§ INPUT DATA
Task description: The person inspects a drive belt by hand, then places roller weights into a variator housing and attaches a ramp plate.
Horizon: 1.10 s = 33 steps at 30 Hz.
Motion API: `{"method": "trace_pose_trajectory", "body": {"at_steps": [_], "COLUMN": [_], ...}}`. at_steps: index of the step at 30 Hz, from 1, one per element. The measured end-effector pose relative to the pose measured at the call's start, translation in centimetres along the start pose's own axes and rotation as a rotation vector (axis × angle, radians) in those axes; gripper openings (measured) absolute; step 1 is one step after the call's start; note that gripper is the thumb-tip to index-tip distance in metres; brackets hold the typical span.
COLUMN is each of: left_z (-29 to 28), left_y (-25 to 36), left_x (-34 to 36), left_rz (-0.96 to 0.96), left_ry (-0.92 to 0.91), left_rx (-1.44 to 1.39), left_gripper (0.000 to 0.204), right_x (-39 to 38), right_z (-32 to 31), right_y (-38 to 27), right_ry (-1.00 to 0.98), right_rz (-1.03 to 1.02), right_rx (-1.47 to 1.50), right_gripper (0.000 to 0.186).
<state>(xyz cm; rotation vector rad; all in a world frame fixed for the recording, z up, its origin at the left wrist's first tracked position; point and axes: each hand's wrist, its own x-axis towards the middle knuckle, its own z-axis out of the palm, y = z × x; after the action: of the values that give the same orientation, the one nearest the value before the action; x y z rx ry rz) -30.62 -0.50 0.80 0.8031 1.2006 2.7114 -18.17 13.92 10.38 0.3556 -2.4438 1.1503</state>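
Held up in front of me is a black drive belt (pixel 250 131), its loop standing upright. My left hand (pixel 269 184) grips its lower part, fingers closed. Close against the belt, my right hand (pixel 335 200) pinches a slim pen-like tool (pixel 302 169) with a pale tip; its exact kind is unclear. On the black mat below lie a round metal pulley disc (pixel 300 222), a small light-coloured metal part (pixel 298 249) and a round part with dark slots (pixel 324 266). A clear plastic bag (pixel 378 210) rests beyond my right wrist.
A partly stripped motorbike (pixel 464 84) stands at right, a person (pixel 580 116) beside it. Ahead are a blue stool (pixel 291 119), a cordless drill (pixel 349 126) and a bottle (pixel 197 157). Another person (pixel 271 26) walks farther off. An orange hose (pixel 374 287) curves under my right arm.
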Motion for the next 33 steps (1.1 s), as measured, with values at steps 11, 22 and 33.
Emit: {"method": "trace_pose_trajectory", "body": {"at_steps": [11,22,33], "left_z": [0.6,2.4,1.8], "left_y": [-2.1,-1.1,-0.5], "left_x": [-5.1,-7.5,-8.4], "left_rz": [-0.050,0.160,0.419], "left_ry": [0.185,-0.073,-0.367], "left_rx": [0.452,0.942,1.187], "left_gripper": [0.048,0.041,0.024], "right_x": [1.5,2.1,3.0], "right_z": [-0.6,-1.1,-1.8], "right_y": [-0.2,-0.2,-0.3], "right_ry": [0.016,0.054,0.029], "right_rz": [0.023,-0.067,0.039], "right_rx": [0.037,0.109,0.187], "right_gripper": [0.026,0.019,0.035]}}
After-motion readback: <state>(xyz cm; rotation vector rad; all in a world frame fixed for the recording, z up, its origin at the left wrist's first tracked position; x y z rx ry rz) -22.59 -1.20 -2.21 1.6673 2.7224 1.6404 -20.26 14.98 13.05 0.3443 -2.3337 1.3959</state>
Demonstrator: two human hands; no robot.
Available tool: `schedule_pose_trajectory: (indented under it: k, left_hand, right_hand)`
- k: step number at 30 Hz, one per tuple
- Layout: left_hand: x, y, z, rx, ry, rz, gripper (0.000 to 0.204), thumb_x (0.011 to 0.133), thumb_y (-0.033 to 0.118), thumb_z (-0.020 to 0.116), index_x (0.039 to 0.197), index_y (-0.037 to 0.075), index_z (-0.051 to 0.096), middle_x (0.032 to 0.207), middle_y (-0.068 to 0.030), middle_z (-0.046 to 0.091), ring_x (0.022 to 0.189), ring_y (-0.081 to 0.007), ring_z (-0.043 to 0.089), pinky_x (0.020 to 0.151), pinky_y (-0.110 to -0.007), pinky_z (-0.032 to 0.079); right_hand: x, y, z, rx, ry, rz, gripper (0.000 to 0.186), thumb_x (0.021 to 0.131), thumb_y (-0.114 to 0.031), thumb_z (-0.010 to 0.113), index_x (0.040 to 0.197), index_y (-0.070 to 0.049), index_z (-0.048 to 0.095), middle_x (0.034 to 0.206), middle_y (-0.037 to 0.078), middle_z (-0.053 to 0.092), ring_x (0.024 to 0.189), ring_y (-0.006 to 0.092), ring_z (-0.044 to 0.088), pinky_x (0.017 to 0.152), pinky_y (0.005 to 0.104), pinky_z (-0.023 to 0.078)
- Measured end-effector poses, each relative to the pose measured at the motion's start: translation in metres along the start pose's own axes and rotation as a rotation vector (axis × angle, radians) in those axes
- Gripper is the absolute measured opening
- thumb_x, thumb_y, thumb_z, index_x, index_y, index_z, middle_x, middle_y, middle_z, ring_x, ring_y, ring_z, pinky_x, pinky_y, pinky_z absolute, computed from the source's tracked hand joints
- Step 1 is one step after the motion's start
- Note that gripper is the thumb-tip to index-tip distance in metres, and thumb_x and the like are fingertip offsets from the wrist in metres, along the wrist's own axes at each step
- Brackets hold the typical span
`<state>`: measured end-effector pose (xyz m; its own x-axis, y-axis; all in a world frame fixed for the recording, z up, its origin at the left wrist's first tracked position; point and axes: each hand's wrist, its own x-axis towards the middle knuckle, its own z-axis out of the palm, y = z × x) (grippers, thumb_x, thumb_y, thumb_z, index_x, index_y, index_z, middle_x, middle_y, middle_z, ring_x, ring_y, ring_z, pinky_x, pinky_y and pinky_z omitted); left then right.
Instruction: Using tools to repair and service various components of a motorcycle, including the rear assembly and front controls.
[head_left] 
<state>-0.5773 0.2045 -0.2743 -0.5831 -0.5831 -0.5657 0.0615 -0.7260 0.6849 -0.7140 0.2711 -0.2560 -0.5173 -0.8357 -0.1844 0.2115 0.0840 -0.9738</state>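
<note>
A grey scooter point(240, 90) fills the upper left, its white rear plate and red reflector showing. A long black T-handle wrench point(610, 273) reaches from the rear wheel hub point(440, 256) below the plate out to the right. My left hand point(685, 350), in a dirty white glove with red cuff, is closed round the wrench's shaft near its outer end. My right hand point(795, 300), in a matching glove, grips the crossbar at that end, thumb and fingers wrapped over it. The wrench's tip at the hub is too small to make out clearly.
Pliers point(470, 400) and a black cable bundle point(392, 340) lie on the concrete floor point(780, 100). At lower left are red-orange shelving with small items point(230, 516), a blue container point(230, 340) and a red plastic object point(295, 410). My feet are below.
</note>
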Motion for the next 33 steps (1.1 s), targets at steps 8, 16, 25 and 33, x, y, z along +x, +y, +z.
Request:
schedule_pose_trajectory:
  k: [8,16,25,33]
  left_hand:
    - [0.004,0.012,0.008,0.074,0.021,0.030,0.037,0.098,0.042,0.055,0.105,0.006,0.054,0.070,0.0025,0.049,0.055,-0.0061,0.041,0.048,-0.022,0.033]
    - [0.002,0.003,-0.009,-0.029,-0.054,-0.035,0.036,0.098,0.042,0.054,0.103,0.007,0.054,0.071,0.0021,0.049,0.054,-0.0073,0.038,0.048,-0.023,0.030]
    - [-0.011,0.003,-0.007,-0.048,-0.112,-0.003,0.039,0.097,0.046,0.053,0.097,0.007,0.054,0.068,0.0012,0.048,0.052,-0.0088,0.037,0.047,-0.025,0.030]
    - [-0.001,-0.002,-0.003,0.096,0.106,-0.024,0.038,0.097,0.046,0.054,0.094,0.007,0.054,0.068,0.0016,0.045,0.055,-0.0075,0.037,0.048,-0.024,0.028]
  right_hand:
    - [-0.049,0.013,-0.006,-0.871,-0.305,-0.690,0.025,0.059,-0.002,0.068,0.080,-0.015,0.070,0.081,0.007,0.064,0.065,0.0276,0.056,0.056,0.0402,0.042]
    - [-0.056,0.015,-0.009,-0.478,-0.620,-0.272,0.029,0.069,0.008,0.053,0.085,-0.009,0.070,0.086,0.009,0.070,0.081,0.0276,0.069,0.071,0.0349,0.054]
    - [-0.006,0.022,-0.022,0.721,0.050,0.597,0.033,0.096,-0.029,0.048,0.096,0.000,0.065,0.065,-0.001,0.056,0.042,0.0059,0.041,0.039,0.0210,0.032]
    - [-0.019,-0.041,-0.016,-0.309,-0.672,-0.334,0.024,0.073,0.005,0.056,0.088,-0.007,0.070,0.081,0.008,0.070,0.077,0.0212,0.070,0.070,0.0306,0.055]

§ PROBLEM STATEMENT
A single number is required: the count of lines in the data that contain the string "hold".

§ WRITTEN RESPONSE
2